+++ Data +++
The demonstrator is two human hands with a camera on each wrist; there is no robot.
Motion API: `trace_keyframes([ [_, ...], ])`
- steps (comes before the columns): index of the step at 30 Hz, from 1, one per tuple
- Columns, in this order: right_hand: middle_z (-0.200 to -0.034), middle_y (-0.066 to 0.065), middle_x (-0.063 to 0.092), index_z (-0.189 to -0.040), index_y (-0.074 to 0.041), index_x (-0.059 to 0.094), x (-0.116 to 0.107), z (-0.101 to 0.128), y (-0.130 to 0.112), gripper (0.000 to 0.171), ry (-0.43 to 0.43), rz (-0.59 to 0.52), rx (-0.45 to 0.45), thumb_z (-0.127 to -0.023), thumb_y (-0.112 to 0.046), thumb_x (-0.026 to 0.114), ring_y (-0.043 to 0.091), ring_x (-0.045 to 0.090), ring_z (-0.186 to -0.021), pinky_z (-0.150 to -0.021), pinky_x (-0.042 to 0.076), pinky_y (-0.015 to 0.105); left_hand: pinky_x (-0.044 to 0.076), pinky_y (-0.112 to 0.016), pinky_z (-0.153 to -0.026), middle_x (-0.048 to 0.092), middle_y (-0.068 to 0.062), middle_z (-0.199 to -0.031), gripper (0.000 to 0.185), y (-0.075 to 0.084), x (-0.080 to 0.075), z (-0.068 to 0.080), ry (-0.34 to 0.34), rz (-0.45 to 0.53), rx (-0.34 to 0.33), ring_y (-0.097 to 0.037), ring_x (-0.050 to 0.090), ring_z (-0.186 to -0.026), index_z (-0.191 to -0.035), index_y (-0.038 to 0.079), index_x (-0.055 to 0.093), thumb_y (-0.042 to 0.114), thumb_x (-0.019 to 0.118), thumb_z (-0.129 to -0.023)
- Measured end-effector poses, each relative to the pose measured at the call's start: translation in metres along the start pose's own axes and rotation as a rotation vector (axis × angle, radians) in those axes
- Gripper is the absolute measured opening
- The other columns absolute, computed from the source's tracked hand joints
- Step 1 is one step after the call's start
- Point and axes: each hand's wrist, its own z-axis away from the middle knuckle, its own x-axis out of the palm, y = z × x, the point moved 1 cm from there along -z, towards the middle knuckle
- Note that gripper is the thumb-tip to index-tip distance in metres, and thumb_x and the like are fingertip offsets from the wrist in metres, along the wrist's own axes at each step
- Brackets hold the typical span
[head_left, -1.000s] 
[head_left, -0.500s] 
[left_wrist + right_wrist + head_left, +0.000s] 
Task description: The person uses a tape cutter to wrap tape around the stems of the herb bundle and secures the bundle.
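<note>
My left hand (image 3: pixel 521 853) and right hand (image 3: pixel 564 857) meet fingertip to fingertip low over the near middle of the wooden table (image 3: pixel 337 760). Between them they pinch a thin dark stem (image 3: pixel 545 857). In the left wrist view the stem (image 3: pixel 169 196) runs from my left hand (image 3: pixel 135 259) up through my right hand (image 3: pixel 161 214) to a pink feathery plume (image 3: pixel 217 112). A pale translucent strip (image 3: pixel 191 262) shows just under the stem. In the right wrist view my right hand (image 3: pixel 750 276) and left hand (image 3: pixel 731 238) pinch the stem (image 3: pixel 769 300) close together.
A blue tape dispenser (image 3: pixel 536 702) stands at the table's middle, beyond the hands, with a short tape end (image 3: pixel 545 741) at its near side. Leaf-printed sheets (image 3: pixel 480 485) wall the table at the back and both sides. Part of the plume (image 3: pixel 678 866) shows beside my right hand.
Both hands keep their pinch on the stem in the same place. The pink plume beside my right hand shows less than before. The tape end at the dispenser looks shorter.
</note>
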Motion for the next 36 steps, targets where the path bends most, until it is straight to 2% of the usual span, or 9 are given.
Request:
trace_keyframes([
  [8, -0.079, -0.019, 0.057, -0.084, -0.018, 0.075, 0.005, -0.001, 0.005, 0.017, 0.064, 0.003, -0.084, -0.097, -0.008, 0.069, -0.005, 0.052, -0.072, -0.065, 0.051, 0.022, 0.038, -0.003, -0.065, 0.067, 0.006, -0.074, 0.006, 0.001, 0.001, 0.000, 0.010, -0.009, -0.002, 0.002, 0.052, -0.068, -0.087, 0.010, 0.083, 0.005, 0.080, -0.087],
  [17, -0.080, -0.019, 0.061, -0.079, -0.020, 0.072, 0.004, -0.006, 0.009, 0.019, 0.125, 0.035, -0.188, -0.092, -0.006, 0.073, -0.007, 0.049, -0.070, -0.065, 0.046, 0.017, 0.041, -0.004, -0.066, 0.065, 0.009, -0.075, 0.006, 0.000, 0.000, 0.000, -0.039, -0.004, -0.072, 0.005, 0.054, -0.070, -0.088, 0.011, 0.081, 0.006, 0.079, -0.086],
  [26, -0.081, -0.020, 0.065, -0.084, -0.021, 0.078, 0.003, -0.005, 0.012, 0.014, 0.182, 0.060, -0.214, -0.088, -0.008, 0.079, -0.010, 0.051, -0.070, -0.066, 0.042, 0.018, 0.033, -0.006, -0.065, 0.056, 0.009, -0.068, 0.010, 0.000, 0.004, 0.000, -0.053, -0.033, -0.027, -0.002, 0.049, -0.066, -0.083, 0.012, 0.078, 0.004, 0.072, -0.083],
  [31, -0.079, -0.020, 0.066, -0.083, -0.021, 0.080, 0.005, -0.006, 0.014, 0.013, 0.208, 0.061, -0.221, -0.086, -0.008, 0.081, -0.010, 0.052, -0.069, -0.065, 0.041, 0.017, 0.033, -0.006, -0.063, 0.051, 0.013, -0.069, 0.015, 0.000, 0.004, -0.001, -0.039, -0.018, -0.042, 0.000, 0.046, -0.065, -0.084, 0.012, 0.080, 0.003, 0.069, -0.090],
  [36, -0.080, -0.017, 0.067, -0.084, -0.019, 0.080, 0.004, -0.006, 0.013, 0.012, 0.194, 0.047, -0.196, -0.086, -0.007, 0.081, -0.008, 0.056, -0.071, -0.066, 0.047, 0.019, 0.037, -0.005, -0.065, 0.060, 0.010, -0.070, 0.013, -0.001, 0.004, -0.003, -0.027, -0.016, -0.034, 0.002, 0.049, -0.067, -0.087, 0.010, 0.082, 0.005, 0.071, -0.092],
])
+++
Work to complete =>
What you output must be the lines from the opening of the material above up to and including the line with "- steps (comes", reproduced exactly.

Solution below =>
The demonstrator is two human hands with a camera on each wrist; there is no robot.
Motion API: `trace_keyframes([ [_, ...], ])`
- steps (comes before the columns): index of the step at 30 Hz, from 1, one per tuple

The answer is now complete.